Insights From Top Management
CEO and President Douglas C. Palladini said in a statement, “Our third quarter performance reflected continued improvement in U.S. retail business demand as we achieved positive comparable sales and improved pricing for the second consecutive quarter. However, elevated product costs, in part due to the impact of higher tariffs, as well as additional investment, weighed meaningfully on our profitability.”
He asserted that these decisions aim to reduce expenses and boost long-term growth. Palladini shared, “While we are steadying our business in 2025, there’s still meaningful work to do for Carter’s to unlock its full potential in terms of exceeding both consumer and shareholder expectations. Our team is acting decisively to improve the company’s financial performance: today, we are announcing a significant acceleration of our productivity agenda.”

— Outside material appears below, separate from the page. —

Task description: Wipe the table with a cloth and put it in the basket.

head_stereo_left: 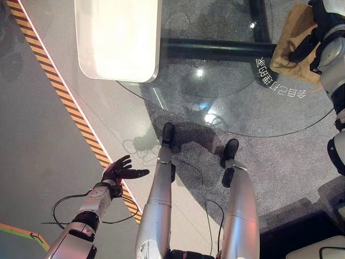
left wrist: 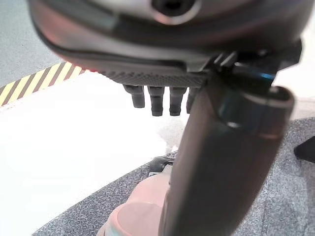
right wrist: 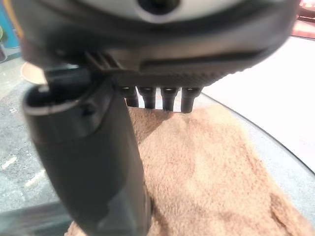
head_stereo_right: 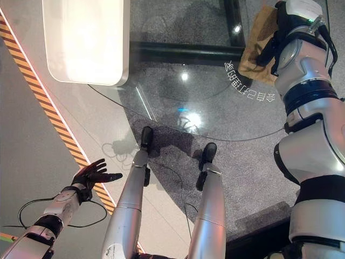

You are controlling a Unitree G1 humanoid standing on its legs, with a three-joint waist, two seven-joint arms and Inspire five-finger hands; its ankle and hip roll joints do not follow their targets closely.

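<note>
A brown cloth (head_stereo_left: 287, 49) lies flat on the far right part of the round glass table (head_stereo_left: 232, 116). My right hand (head_stereo_left: 322, 26) rests over the cloth's right side, fingers straight. In the right wrist view the right hand (right wrist: 93, 147) reaches out just above the fuzzy cloth (right wrist: 211, 172), thumb beside it, without curling round it. My left hand (head_stereo_left: 119, 170) hangs low at the left, away from the table, above the floor, open with its fingers spread and nothing in it. The left wrist view shows that hand (left wrist: 231, 147) over the pale floor.
A white rounded slab (head_stereo_left: 118, 38) stands at the table's far left edge. A black bar (head_stereo_left: 215, 49) runs beneath the glass. White lettering (head_stereo_left: 277, 83) is printed near the glass rim. Yellow-black striped tape (head_stereo_left: 64, 102) crosses the floor at left.
</note>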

Additionally, Palladini also expressed confidence that Carter’s strong brand and new initiatives will help the company regain steady, profitable growth. “We are pursuing several initiatives, including closing low-margin retail stores, right-sizing our organization, and honing product choices, which we believe will generate significant savings, improve overall cost structure, and provide investment capacity as we establish the foundation to return to consistent, profitable growth going forward.”
Key Financial Highlights
Beyond the layoffs and store closures, the company also plans to cut annual expenses by over $10 million starting in 2026.
In October 2025, Carter’s secured a new five-year loan of up to $750 million, expected to close by year-end. The company is also in the process of evaluating options to refinance its $500 million debt, which is due in March 2027.
Palladini further shared, “In light of the difficult decisions being made to improve our performance, the Board of Directors and I have also decided to reduce our 2026 compensation.”
The report also noted that Carter’s Board of Directors will decide on future dividends and share buybacks based on the company’s performance, business conditions, and investment plans.
“Our multi-channel business model affords Carter’s brands unparalleled availability and awareness, and deep consumer trust built over our 160-year legacy enables our position as the young children’s apparel market leader. I’m confident our new product, marketing, and consumer experience initiatives, which have begun to bear fruit, will further strengthen our market position in the years ahead,” added Palladini.
With these changes, Carter’s aims to streamline operations and position the brand for renewed profitability.